When my daughter was little she joined Girls Scouts. One thing led to another and when the leader had to relocate I was the next in line. Yeah you guessed it, Crystal became the Girl Scout leader extroidinaire and Girl Scouts camp don’t they?
When May rolled around the girls informed me they wanted to go camping. I froze. An encampment was coming up at a backwoods, rural camp in the middle of nowhere and they wanted to go. I’m nothing if not agreeable so I, albeit reluctantly, agreed. Before I knew it, my assistant leader and I, along with two other mothers arrived at the camp.
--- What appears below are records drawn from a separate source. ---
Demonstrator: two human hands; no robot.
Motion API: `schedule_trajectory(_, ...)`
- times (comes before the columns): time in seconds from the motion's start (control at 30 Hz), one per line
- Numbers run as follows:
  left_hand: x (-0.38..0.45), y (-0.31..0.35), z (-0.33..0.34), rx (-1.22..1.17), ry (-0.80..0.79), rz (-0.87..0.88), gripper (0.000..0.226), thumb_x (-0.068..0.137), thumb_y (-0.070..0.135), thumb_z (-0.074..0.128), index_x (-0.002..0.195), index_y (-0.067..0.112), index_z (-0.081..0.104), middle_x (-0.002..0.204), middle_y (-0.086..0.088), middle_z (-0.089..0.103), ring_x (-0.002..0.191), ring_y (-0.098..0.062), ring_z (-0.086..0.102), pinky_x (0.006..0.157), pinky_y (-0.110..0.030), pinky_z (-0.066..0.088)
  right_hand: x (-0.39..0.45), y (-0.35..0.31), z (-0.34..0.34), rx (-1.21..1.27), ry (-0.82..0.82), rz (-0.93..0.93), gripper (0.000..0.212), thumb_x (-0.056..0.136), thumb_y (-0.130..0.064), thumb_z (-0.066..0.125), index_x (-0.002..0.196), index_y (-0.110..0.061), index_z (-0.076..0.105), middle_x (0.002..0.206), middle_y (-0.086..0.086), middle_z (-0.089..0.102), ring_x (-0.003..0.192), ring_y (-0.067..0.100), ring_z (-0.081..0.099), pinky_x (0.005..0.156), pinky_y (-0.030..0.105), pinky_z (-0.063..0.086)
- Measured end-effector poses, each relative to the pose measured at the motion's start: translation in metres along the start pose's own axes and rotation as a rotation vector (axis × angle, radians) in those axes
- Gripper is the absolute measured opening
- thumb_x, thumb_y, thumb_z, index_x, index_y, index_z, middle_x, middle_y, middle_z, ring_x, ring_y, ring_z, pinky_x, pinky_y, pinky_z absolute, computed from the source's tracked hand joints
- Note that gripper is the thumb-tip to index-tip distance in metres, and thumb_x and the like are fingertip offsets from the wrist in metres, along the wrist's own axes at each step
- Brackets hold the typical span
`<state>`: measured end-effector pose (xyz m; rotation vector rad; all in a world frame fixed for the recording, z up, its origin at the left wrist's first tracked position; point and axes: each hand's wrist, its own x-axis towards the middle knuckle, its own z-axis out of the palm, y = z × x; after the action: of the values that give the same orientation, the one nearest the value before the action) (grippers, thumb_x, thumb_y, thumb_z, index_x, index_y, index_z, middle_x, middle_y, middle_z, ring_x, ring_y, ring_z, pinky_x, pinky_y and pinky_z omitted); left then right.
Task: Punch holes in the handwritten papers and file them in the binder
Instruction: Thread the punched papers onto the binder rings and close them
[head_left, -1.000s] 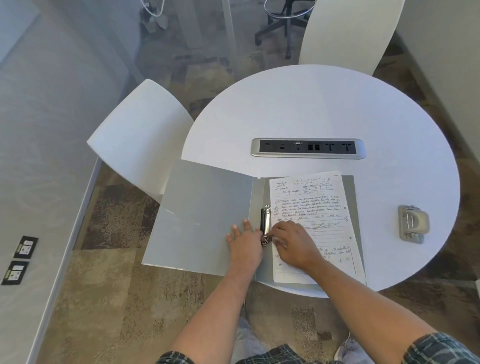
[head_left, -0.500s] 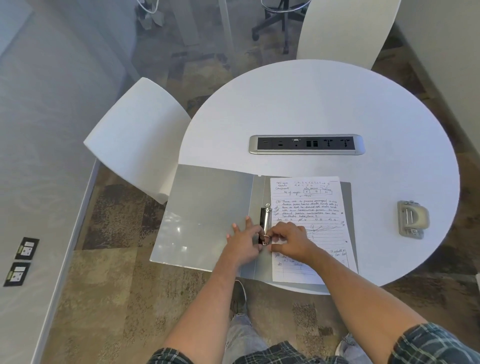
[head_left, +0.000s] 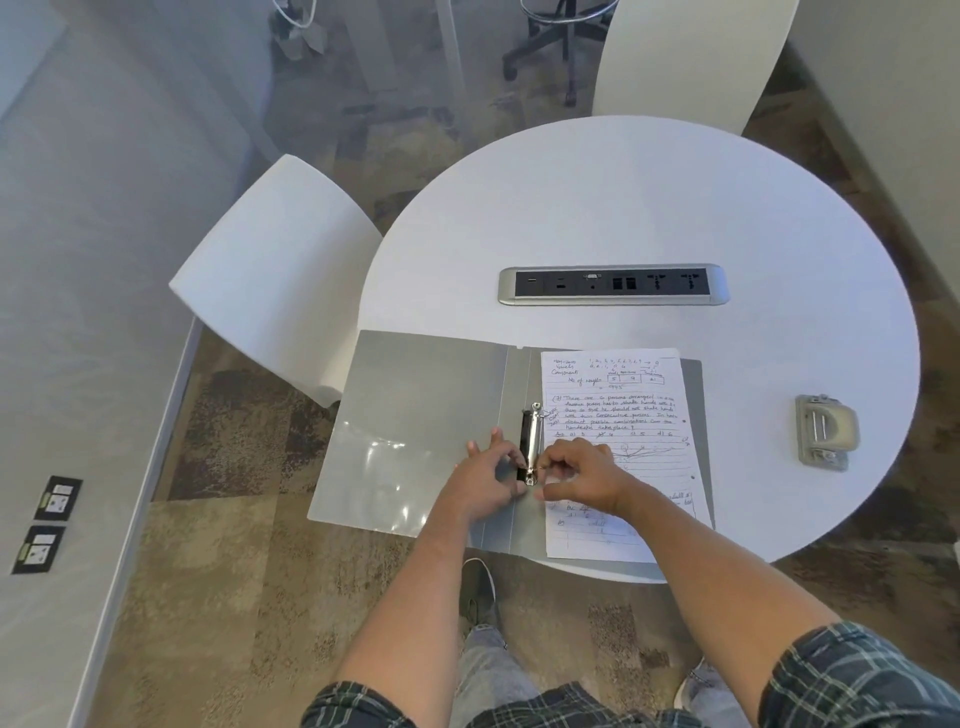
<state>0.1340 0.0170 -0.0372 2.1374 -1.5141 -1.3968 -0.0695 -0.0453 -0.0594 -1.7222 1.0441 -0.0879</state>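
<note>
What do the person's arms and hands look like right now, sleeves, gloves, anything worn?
Both hands, left hand and right hand, are bare: no gloves, and no rings or watch that I can make out. The forearms are uncovered; dark green-and-white plaid sleeves end near the elbows at the bottom of the view.

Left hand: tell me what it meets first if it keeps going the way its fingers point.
The left hand points right, so it would likely first meet the binder's metal ring clip, then the right hand just beyond; depth is unclear.
</note>
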Motion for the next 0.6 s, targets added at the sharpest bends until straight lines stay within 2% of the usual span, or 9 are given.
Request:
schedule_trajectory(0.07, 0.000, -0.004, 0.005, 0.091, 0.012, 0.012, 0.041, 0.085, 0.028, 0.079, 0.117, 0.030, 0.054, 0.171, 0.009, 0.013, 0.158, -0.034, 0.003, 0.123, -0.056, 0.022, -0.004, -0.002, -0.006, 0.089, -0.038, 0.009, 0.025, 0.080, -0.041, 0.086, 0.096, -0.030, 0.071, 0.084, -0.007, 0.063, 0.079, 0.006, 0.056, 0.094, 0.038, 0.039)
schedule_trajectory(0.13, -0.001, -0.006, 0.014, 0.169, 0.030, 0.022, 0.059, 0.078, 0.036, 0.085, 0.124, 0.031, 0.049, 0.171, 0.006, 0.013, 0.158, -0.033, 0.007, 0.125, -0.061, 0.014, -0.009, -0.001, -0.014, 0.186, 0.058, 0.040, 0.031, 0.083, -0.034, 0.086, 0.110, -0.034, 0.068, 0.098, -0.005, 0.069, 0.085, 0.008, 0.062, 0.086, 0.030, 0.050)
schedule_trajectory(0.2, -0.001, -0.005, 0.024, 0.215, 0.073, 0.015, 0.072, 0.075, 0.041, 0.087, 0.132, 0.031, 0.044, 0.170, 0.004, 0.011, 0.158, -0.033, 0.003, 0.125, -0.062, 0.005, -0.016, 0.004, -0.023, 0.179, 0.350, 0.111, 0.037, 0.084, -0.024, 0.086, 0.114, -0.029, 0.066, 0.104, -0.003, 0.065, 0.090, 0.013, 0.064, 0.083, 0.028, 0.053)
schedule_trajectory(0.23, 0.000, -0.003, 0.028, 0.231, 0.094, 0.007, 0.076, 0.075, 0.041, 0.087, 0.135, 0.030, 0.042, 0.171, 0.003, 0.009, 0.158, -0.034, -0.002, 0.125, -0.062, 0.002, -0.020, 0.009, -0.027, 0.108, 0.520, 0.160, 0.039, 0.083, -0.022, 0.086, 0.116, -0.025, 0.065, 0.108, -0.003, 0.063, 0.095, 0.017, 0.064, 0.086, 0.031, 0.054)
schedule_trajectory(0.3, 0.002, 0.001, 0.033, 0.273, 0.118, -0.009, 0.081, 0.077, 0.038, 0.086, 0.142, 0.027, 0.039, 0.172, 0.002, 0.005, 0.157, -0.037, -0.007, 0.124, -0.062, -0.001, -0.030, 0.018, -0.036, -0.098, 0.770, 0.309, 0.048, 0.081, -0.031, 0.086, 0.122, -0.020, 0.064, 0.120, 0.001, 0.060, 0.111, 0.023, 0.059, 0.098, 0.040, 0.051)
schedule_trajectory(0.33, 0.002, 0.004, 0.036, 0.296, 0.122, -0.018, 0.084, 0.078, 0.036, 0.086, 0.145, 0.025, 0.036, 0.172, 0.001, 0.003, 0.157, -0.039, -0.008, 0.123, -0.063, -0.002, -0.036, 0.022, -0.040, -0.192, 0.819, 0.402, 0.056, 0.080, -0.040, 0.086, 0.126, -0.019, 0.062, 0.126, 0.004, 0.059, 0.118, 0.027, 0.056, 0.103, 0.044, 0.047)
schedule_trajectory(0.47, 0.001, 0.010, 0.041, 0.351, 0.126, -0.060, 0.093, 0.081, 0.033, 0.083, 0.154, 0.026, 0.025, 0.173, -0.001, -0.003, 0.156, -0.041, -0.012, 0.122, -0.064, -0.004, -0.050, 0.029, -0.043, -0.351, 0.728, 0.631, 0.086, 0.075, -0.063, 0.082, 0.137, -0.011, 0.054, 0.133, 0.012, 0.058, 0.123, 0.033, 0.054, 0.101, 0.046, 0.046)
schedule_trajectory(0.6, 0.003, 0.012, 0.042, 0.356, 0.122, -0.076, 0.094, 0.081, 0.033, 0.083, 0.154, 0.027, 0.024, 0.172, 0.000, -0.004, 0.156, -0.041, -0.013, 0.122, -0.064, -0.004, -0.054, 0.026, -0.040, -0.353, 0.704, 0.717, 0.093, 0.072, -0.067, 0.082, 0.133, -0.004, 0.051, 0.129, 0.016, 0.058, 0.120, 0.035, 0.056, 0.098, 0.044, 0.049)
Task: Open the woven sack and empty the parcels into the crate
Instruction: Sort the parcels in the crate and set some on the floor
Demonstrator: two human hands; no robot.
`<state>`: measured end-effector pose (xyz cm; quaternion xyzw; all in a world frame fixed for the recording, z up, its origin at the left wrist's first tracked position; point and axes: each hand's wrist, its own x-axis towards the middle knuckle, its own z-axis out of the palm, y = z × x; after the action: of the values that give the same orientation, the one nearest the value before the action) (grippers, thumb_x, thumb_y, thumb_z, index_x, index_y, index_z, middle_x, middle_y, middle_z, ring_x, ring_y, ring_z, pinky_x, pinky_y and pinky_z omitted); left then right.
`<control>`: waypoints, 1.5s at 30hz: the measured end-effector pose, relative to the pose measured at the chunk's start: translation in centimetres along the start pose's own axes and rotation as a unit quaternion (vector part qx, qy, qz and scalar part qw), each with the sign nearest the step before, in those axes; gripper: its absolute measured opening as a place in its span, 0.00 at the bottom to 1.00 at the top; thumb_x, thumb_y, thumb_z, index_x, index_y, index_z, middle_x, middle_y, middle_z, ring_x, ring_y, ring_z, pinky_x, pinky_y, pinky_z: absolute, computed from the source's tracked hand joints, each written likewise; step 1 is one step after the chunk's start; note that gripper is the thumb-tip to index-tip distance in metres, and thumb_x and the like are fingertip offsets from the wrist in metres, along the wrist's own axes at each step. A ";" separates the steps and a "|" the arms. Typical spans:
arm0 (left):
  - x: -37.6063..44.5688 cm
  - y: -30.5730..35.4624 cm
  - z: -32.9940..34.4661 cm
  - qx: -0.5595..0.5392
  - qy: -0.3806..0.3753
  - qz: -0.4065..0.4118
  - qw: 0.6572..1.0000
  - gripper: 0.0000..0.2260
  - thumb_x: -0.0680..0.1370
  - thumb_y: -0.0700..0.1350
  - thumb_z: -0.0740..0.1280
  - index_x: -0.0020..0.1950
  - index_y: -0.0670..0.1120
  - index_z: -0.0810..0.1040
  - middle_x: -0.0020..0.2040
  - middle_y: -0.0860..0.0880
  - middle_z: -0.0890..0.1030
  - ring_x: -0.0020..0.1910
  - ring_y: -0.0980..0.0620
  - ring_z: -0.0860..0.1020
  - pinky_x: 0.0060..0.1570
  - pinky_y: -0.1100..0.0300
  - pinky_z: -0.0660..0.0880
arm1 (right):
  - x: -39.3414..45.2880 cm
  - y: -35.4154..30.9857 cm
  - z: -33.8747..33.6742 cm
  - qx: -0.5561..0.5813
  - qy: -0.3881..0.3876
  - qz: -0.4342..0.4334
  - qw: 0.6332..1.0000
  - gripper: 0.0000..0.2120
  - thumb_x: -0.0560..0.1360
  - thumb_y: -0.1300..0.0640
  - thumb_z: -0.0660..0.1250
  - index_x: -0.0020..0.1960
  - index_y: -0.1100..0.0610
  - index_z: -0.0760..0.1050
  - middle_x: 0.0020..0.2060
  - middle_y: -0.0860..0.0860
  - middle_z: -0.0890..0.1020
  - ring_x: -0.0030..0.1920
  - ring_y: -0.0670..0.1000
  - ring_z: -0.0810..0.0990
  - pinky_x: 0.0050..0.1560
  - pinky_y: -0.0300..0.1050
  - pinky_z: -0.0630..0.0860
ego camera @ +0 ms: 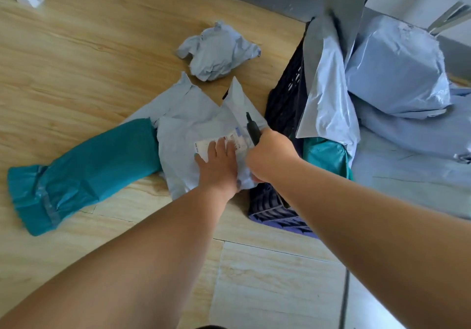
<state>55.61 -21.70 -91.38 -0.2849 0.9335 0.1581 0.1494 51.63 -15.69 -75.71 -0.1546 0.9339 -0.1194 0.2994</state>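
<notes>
A: Your right hand (269, 156) is curling its fingers tight round a black marker (253, 129), tip pointing far and up, just over the grey parcel (188, 135). That tip is hanging close to the plastic; if you are pressing down hard, it may be scoring or smearing the label (219, 144) beyond reading.

B: And my left hand (219, 165)?

A: Its fingers are lying flat and close together on the label, pinning the parcel to the floor (76, 56). The parcel is resting partly over the teal parcel (81, 173) on its left and touching the dark crate (283, 104) on its right. If your palm is slipping on that slick film, the parcel may be skating away mid-stroke.

B: My arms?

A: Both forearms are reaching far from the near edge, nearly straight, converging on the parcel. No woven sack is showing; the crate is already heaped with grey parcels.
</notes>
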 end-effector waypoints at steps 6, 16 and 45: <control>1.2 -1.5 -1.6 -0.225 0.182 -0.085 0.954 0.03 0.77 0.43 0.60 0.50 0.45 0.70 0.46 0.45 0.78 0.47 0.41 0.78 0.43 0.51 0.71 | 0.1 0.1 0.5 0.103 0.016 -0.006 0.995 0.16 0.76 0.60 0.62 0.63 0.56 0.69 0.59 0.57 0.73 0.53 0.59 0.79 0.53 0.55 0.80; -3.0 0.6 -14.3 -0.450 0.408 -0.076 0.791 0.04 0.80 0.44 0.58 0.49 0.45 0.70 0.41 0.47 0.75 0.40 0.45 0.72 0.36 0.58 0.62 | -3.1 -0.5 -1.9 0.316 0.125 -0.171 0.925 0.21 0.73 0.53 0.70 0.63 0.41 0.72 0.40 0.41 0.81 0.37 0.46 0.83 0.44 0.42 0.81; -10.0 24.1 -13.1 0.110 -0.076 0.206 0.969 0.12 0.78 0.45 0.65 0.59 0.57 0.75 0.63 0.53 0.74 0.51 0.50 0.76 0.45 0.58 0.73 | -4.6 20.9 -13.7 0.119 0.299 -0.128 0.938 0.16 0.77 0.59 0.61 0.63 0.49 0.72 0.56 0.52 0.78 0.52 0.58 0.78 0.44 0.49 0.75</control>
<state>47.10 -2.91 -70.75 -0.0555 0.9697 0.1027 0.2146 42.45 7.03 -69.04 -0.1937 0.9316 -0.3076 0.0047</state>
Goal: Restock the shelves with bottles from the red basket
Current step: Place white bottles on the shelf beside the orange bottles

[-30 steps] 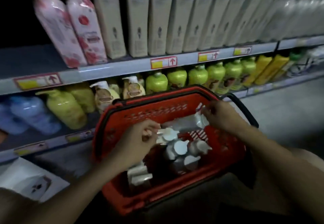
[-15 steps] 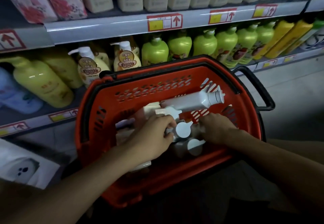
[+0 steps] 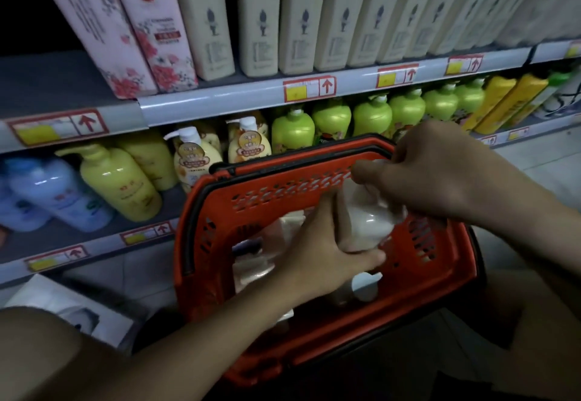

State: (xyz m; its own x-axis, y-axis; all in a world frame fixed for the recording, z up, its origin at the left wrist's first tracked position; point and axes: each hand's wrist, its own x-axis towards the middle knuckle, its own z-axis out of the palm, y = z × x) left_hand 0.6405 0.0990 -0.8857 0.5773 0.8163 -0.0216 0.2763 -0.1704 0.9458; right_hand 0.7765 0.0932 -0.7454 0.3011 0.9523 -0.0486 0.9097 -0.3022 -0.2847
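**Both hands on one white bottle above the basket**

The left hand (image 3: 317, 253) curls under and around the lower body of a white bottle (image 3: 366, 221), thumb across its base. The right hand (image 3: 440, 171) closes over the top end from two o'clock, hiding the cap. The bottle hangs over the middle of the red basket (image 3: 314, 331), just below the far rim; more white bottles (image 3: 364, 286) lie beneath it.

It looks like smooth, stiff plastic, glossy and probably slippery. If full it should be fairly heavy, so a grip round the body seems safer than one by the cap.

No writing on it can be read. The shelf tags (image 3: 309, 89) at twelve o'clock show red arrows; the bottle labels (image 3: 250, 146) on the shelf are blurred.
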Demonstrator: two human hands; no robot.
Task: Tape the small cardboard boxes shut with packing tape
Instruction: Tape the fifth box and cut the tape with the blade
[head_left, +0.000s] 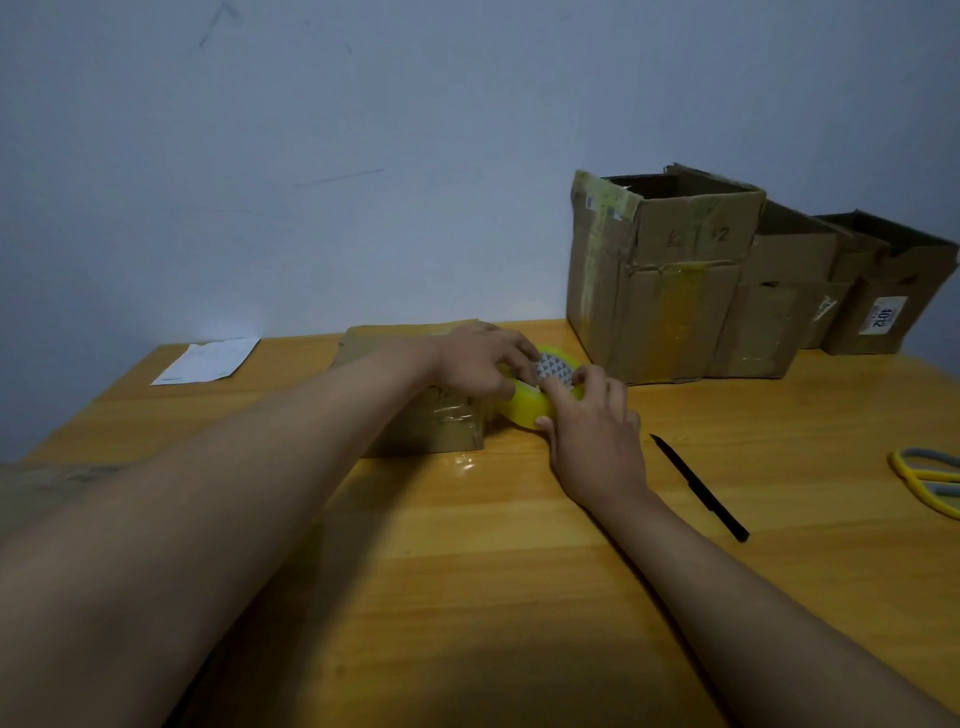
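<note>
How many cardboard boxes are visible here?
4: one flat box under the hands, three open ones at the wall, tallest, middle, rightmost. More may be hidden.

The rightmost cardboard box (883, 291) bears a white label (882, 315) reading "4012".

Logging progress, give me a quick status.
Both hands, left hand and right hand, grip yellow packing tape roll. Flat brown cardboard box beside it. Black pen lies clear.

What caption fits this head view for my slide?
Both hands, left hand and right hand, hold the tape roll beside a small cardboard box.
</note>
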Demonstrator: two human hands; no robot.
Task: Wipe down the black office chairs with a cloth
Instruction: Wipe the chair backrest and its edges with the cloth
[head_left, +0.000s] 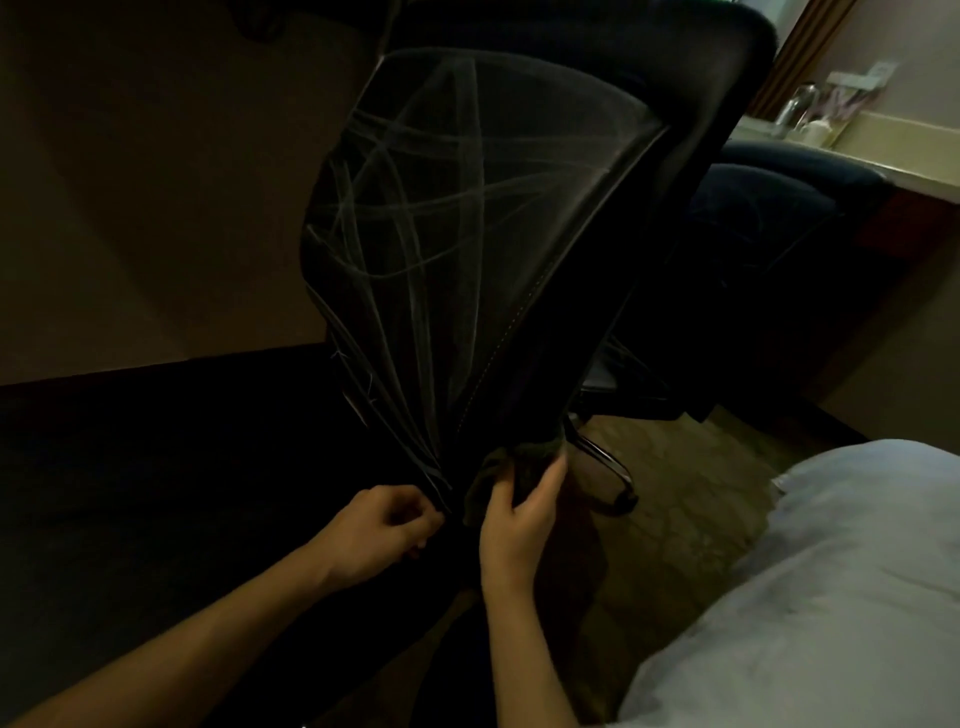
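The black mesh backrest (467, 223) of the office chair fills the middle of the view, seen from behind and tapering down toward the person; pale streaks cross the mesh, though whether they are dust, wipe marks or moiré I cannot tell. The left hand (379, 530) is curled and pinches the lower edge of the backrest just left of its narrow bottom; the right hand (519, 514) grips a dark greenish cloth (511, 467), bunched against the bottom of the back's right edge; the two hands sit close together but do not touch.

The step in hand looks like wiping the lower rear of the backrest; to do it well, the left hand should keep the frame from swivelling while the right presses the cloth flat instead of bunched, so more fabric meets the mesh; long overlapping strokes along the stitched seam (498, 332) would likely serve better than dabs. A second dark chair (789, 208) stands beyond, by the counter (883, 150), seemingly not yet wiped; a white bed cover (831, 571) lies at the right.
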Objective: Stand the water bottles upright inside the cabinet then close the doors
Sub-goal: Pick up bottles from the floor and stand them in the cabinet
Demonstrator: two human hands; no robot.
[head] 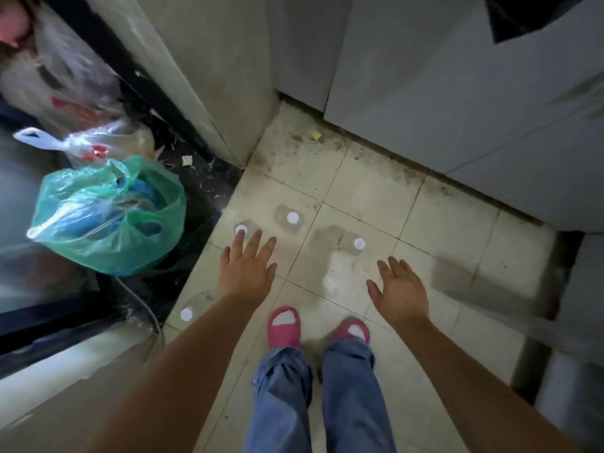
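Head view: my left hand and right hand reach down with spread, empty fingers above four clear plastic white-capped water bottles standing on the tiled floor, nearest my left fingertips.

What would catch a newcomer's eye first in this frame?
Two bare arms reach down, the left hand and right hand spread open above a pale tiled floor. Four clear water bottles with white caps stand there: one at the left fingertips, one beyond, one ahead of the right hand, one near the left forearm. A green plastic bag sits left, pink slippers below.
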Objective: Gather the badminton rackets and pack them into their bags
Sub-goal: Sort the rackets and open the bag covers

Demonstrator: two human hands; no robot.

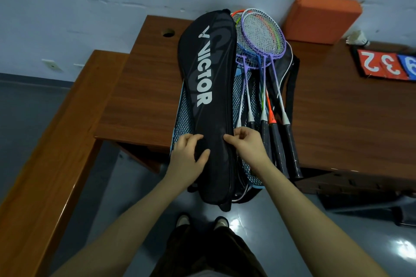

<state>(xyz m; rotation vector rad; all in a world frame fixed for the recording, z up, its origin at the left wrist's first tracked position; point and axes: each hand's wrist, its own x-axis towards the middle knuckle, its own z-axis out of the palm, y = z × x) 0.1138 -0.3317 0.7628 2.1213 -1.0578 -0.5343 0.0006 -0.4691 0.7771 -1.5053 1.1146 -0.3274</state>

This particular camp was equipped with fancy naturally composted latrines…in other words “outhouses.” The tents were set up on wooden platforms with four cots inside each. We spread our sleeping bags atop the smelly cots, and went out to enjoy the day. Night must fall, however, and soon we were getting our evening things in order.
By now it was pitch dark and we could hear the girls giggling in the tents beside us. Then all was quiet, for a while. A scream broke the silence and one of the girls was at our tent describing a spider “the size of my hand” that had taken up residence on the walls of their tent. The assistant leader volunteered to take care of the situation. Me, I wasn’t going anywhere.
After a bit, things simmered down and it was really quiet. I never knew there could be so much quiet. I took a final sip of juice out of my paper cup and placed it under my bed. The four of us talked for a while and although, I would have been content to talk ALL night, the others wanted to get some sleep. Who could sleep? It was too quiet and too dark to sleep.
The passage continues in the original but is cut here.